=== Aim of the exercise ===
Set down the material exactly as given, please, from its first line through the line that includes "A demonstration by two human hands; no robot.".

*** Input data ***

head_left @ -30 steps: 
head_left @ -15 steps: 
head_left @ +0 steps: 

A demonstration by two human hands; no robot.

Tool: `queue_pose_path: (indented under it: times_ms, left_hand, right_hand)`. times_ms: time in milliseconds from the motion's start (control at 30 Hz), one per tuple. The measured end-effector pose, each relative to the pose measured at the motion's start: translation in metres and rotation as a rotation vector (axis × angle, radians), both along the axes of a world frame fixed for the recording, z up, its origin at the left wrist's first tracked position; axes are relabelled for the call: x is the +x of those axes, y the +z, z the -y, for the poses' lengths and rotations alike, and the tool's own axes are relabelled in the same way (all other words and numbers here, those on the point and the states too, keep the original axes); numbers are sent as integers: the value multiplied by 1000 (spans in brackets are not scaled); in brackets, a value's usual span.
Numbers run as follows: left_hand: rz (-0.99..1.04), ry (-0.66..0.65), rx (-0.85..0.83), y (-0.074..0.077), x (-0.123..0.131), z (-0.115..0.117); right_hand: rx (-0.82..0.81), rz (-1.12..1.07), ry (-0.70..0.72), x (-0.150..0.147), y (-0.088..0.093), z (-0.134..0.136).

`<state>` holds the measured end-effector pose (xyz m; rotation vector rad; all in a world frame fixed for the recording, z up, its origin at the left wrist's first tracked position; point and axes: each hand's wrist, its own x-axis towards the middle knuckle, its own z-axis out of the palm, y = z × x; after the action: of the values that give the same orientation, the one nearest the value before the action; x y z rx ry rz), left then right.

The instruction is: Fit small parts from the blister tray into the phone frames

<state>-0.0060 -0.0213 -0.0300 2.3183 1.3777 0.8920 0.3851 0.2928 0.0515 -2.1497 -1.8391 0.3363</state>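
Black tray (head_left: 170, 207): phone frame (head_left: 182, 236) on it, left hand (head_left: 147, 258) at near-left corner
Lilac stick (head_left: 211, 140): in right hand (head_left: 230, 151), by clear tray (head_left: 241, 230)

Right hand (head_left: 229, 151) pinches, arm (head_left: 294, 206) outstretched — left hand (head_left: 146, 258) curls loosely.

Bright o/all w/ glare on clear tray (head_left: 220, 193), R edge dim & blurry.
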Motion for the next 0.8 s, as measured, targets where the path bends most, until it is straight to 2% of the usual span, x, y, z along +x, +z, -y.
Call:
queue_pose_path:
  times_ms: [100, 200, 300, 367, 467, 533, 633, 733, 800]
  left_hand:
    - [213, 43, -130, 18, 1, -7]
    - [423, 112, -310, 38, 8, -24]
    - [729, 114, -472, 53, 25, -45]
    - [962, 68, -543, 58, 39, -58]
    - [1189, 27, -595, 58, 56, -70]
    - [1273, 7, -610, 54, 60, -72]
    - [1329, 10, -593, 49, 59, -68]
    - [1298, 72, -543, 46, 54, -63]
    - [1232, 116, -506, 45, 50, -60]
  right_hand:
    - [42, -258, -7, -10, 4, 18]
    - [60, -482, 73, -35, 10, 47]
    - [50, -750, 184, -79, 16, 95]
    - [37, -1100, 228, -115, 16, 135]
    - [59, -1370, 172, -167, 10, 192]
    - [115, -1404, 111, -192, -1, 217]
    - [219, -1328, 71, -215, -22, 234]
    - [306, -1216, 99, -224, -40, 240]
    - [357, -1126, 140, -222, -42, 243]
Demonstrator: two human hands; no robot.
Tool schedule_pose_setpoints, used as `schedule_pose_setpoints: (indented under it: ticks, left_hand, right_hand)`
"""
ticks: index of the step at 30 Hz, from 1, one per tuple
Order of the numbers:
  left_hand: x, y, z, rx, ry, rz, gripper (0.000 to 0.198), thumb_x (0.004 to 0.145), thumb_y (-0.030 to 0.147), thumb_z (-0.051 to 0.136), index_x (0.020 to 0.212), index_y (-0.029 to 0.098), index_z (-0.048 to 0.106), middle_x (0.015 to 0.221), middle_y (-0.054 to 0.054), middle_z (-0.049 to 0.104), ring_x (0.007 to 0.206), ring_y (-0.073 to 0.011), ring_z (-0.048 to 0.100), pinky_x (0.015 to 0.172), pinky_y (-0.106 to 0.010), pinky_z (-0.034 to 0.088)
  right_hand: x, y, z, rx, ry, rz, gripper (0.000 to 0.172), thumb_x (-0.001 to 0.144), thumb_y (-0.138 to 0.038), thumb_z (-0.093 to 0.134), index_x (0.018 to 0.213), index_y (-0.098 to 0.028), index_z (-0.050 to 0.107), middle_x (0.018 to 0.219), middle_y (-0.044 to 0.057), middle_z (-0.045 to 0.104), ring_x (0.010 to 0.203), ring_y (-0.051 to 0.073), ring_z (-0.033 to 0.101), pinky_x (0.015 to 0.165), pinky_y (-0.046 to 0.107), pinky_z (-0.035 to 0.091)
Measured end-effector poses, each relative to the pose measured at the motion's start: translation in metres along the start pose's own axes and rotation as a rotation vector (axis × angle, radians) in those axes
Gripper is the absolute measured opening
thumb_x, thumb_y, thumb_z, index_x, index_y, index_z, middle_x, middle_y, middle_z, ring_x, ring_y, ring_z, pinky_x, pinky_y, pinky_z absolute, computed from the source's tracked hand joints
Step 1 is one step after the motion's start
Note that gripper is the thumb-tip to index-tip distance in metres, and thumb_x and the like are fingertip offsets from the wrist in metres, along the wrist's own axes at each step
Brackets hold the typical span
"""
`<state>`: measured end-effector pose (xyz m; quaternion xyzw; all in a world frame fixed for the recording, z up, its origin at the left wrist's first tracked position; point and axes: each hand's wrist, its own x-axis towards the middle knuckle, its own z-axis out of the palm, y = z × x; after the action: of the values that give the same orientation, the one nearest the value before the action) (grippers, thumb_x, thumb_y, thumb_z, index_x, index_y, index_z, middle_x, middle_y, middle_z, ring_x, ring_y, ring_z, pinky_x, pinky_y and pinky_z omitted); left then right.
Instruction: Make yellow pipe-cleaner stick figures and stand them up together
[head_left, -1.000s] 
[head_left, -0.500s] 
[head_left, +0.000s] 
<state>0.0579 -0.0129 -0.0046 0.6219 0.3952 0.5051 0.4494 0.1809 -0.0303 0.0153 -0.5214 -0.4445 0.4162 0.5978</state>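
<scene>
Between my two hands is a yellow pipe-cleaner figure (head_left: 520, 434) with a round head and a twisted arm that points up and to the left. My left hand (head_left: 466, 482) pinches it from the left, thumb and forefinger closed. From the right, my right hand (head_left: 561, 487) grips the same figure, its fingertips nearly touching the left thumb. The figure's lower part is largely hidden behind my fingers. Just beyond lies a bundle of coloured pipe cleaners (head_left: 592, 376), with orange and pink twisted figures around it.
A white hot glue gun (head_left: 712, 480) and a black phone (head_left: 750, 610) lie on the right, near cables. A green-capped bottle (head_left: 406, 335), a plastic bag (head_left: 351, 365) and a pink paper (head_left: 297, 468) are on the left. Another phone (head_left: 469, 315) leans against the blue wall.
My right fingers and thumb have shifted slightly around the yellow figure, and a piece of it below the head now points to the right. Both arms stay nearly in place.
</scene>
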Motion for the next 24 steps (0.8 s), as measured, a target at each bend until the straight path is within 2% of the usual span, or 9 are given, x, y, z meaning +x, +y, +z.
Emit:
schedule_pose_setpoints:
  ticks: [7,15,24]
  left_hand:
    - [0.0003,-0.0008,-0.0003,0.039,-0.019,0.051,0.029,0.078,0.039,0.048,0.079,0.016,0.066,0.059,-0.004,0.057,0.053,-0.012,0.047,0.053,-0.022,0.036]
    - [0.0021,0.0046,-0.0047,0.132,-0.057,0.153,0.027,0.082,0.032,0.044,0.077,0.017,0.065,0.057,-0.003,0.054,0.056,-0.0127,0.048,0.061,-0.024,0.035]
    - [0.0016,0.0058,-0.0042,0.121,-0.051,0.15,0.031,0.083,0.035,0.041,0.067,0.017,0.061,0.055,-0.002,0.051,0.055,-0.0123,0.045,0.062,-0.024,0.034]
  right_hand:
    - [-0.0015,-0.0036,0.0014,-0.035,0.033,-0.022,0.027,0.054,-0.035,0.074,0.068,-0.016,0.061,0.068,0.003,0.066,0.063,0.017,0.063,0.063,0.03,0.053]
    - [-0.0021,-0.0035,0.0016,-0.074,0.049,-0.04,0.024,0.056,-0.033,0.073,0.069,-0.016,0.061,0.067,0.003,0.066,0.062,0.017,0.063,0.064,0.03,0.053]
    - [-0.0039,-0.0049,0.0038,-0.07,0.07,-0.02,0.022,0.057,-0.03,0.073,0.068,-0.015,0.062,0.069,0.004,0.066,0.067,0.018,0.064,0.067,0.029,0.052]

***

=== Response for this exercise ===
head_left @ -30 steps: 
head_left @ -15 steps: 
head_left @ +0 steps: 

A demonstration by two human hands; no robot.

Nothing else is left to add to this answer.